___ MATERIALS PROVIDED
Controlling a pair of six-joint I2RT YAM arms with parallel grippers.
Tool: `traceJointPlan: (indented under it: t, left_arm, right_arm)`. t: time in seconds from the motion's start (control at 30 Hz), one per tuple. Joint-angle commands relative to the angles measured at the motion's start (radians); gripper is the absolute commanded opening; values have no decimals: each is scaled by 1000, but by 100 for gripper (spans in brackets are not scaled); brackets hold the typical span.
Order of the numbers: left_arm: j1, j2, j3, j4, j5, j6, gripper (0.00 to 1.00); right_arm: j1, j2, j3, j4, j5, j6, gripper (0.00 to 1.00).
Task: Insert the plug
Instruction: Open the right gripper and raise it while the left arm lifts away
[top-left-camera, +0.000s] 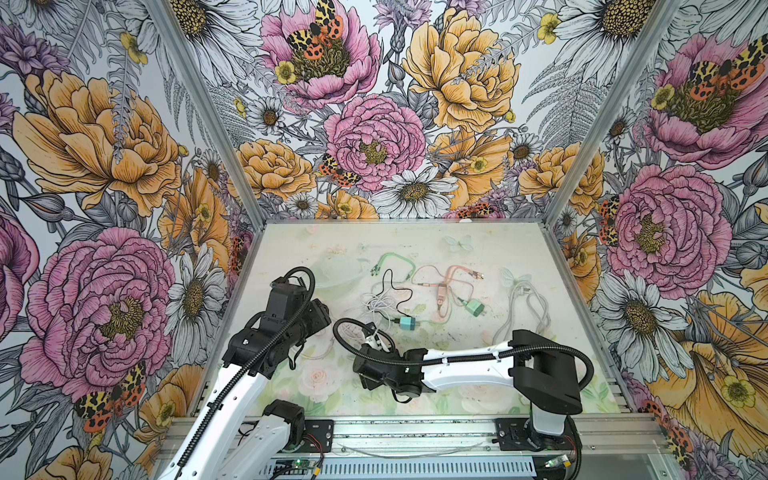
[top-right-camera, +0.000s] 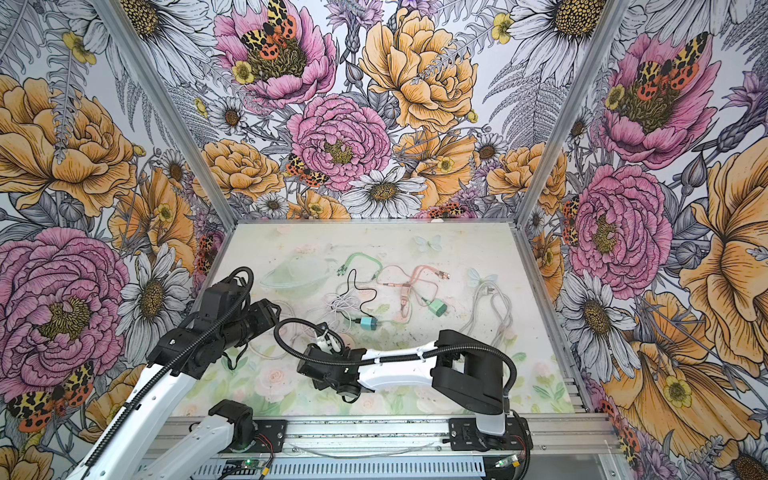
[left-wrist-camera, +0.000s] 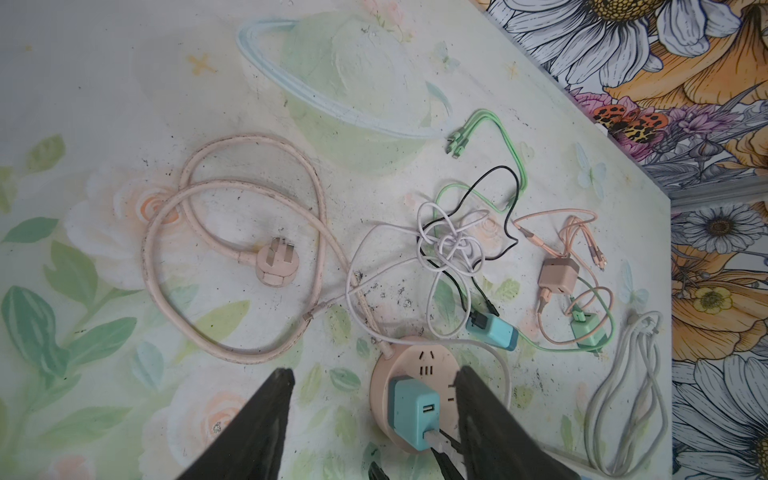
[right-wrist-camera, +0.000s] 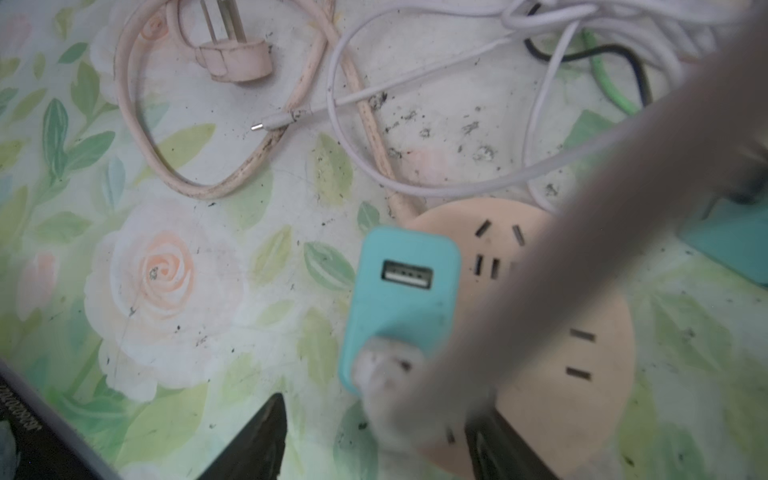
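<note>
The right gripper (right-wrist-camera: 378, 411) has its jaws spread wide and clamps nothing; between them the white USB plug (right-wrist-camera: 388, 370) sits in the lower port of the teal charger (right-wrist-camera: 407, 307), which stands in the round pink power strip (right-wrist-camera: 582, 303). The left gripper (left-wrist-camera: 372, 371) likewise stands parted and empty, the charger showing between its fingers (left-wrist-camera: 249, 428). In both top views the right arm (top-left-camera: 465, 365) covers plug, charger and strip; only the wrist views show them.
</note>
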Motion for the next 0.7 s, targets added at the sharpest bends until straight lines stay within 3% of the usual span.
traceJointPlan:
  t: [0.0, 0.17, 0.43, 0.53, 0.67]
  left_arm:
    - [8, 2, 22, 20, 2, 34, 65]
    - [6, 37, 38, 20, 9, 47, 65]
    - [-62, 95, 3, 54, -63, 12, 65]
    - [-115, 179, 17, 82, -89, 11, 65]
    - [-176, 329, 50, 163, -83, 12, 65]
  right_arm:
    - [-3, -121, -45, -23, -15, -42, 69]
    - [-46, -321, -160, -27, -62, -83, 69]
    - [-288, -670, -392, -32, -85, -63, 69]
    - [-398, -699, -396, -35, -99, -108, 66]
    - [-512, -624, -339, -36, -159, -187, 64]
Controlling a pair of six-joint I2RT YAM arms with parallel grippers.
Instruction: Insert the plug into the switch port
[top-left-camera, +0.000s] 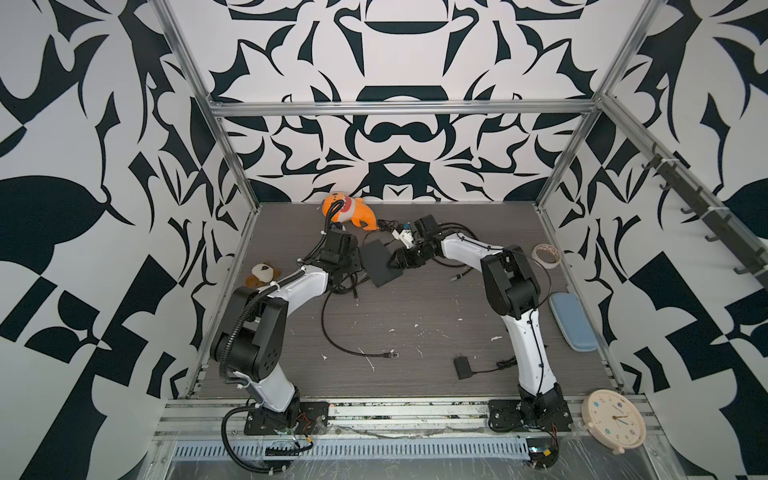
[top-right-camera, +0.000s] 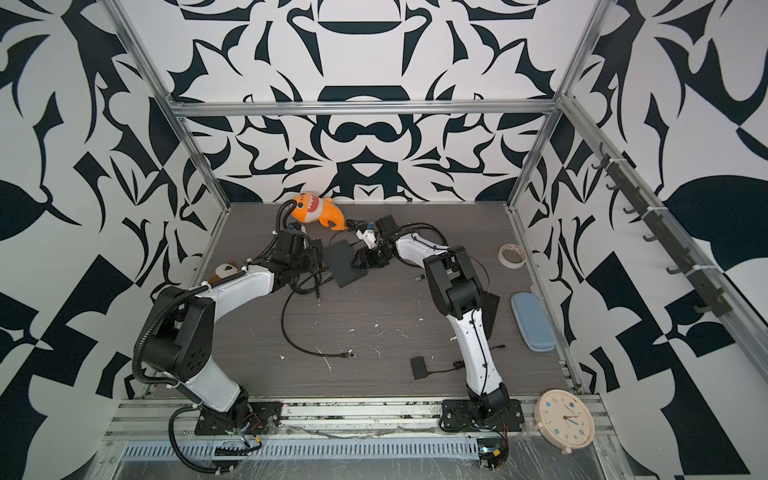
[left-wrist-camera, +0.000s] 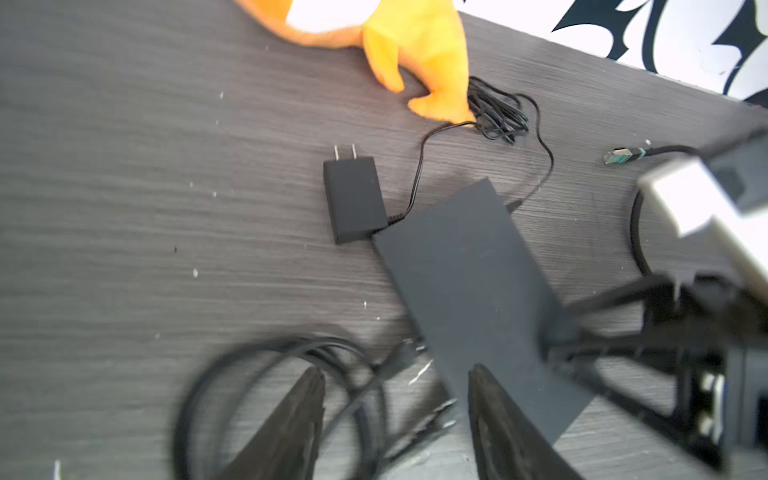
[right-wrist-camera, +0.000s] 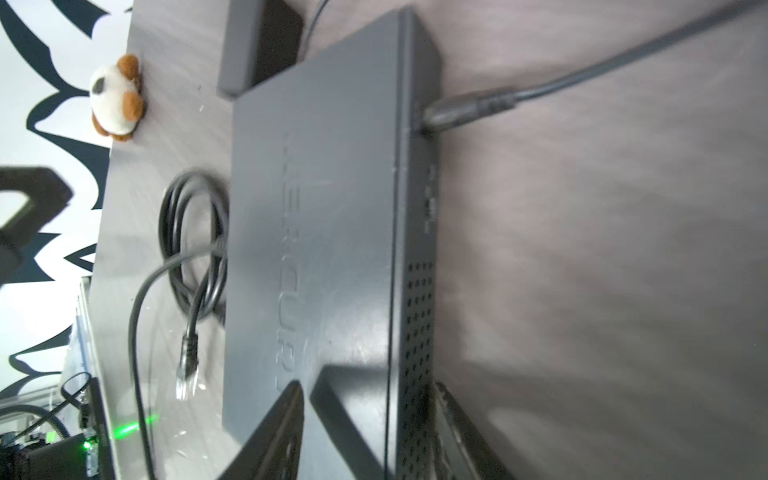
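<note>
A black switch (top-left-camera: 380, 262) is pinched at one end by the right claw (right-wrist-camera: 368, 386), far back on the surface (top-left-camera: 415, 324). The left claw (left-wrist-camera: 395, 370) is spread above a coiled cable (right-wrist-camera: 172, 216). A blurred plug (left-wrist-camera: 401, 355) is seen at the switch's edge. A power adapter (left-wrist-camera: 353, 199) and an orange plush toy (top-left-camera: 347, 210) are crowded close by.

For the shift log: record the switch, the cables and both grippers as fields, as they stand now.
switch: black box lying between both grippers
left gripper: open, holding nothing, at the switch's edge
right gripper: jaws astride a switch corner, apparently gripping it
cable: runs to the switch's side; seating unclear
coiled cable: beside the switch
clear plug: loose, not inserted
power lead: plugged into the opposite side
power adapter: lies by a switch corner
</note>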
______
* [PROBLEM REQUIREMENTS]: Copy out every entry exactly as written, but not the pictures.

* [ANSWER TO THIS PROBLEM]:
Controlling a pair of six-joint I2RT YAM arms with parallel grippers.
Tool: `traceJointPlan: (indented under it: t, left_arm, right_arm)`. t: time in seconds from the motion's start (control at 30 Hz), one per tuple. Joint-angle commands relative to the angles measured at the motion's start (radians); gripper is the absolute commanded opening; values have no decimals: each is scaled by 1000, but by 100 for gripper (spans in brackets are not scaled); brackets hold the typical span.
Order of the numbers: left_arm: j1, j2, j3, j4, j5, j6, gripper (0.00 to 1.00); right_arm: j1, j2, j3, j4, j5, j6, gripper (0.00 to 1.00).
Task: Insert the plug
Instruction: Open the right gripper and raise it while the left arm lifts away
[top-left-camera, +0.000s] 
[top-right-camera, +0.000s] 
[left-wrist-camera, +0.000s] 
[right-wrist-camera, +0.000s] 
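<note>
The right gripper (right-wrist-camera: 378, 411) has its jaws spread wide and clamps nothing; between them the white USB plug (right-wrist-camera: 388, 370) sits in the lower port of the teal charger (right-wrist-camera: 407, 307), which stands in the round pink power strip (right-wrist-camera: 582, 303). The left gripper (left-wrist-camera: 372, 371) likewise stands parted and empty, the charger showing between its fingers (left-wrist-camera: 249, 428). In both top views the right arm (top-left-camera: 465, 365) covers plug, charger and strip; only the wrist views show them.
</note>
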Motion for the next 0.7 s, targets added at the sharpest bends until straight lines stay within 3% of the usual span.
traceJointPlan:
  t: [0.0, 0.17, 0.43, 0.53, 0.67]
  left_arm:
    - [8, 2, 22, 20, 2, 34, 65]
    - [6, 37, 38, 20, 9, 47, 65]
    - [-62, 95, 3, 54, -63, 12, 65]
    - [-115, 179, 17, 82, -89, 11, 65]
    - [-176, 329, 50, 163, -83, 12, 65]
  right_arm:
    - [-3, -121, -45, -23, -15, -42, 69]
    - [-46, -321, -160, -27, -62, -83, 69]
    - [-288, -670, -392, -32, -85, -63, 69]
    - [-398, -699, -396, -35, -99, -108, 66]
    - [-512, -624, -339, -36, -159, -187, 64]
Controlling a pair of six-joint I2RT YAM arms with parallel grippers.
Instruction: Insert the plug into the switch port
[top-left-camera, +0.000s] 
[top-right-camera, +0.000s] 
[left-wrist-camera, +0.000s] 
[right-wrist-camera, +0.000s] 
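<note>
A black switch (top-left-camera: 380, 262) is pinched at one end by the right claw (right-wrist-camera: 368, 386), far back on the surface (top-left-camera: 415, 324). The left claw (left-wrist-camera: 395, 370) is spread above a coiled cable (right-wrist-camera: 172, 216). A blurred plug (left-wrist-camera: 401, 355) is seen at the switch's edge. A power adapter (left-wrist-camera: 353, 199) and an orange plush toy (top-left-camera: 347, 210) are crowded close by.

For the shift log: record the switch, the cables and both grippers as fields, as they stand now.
switch: black box lying between both grippers
left gripper: open, holding nothing, at the switch's edge
right gripper: jaws astride a switch corner, apparently gripping it
cable: runs to the switch's side; seating unclear
coiled cable: beside the switch
clear plug: loose, not inserted
power lead: plugged into the opposite side
power adapter: lies by a switch corner
</note>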

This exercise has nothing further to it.